**Exercise goal**
The listing below holds a line with "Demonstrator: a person" and a later line with "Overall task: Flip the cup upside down". Write out those two lines and every line between them, exactly, and nothing else.

**Raw data**
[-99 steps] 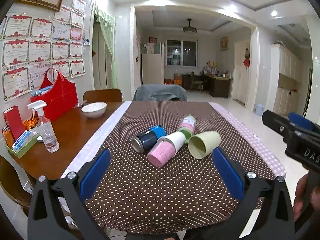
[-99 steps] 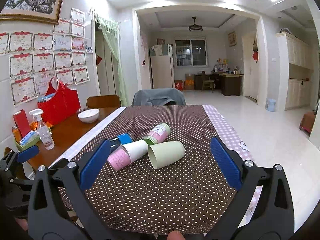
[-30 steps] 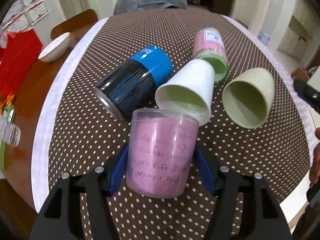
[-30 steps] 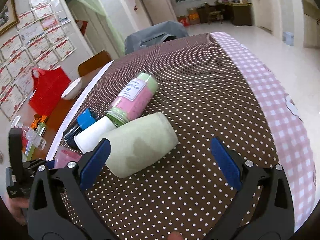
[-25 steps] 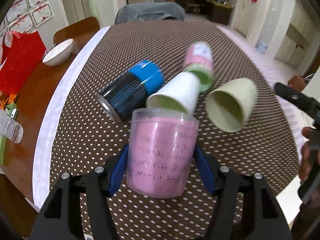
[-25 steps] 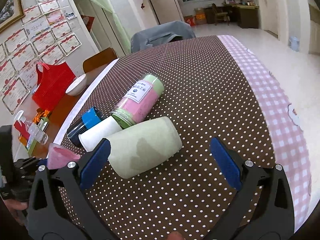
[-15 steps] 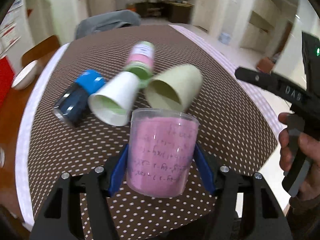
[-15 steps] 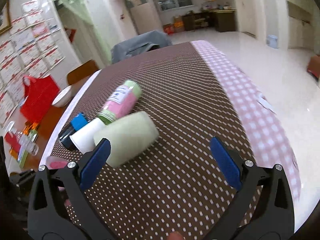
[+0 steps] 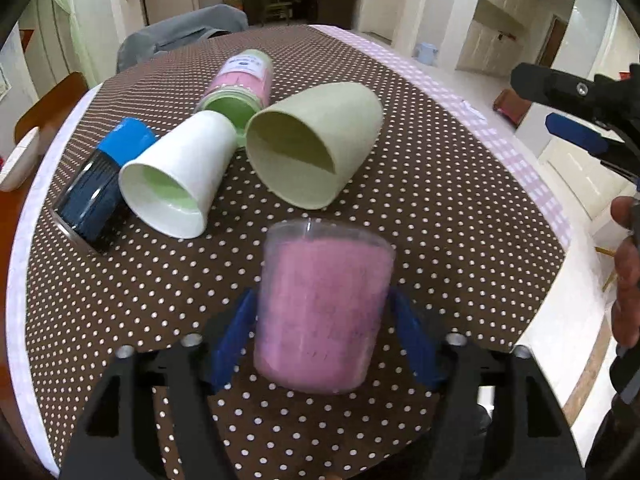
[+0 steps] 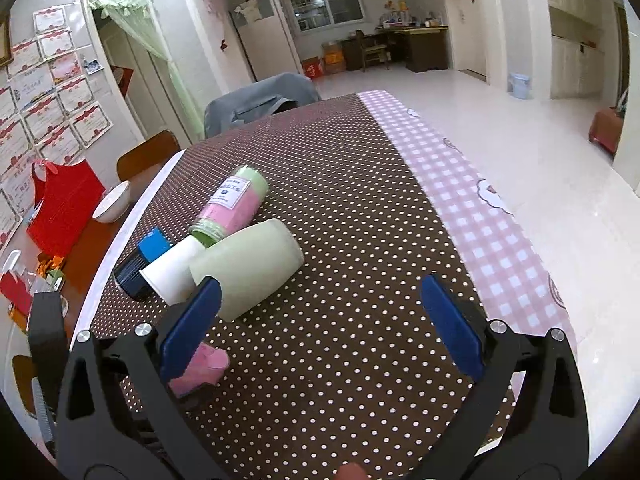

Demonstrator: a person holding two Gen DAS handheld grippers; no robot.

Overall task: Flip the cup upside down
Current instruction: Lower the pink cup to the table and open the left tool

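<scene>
My left gripper (image 9: 322,320) is shut on a pink translucent cup (image 9: 324,304) and holds it over the near part of the dotted brown tablecloth (image 9: 420,208). The cup also shows low at the left in the right wrist view (image 10: 198,368). On their sides beyond it lie a pale green cup (image 9: 316,144), a white paper cup (image 9: 180,176), a blue-capped dark cup (image 9: 100,184) and a pink-and-green bottle (image 9: 242,80). My right gripper (image 10: 320,324) is open and empty over the cloth, to the right of the green cup (image 10: 248,268).
A pink checked strip (image 10: 472,208) runs along the table's right edge. A white bowl (image 10: 112,202) and a red bag (image 10: 60,208) stand on the bare wood at the left. A grey-covered chair (image 10: 256,100) is at the far end.
My left gripper, still holding the pink cup, has swung right and nearer the table's front. The lying cups have not moved. The right gripper has shifted slightly.
</scene>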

**Task output**
Demonstrator: a person holding two Gen DAS handheld grippers; no robot.

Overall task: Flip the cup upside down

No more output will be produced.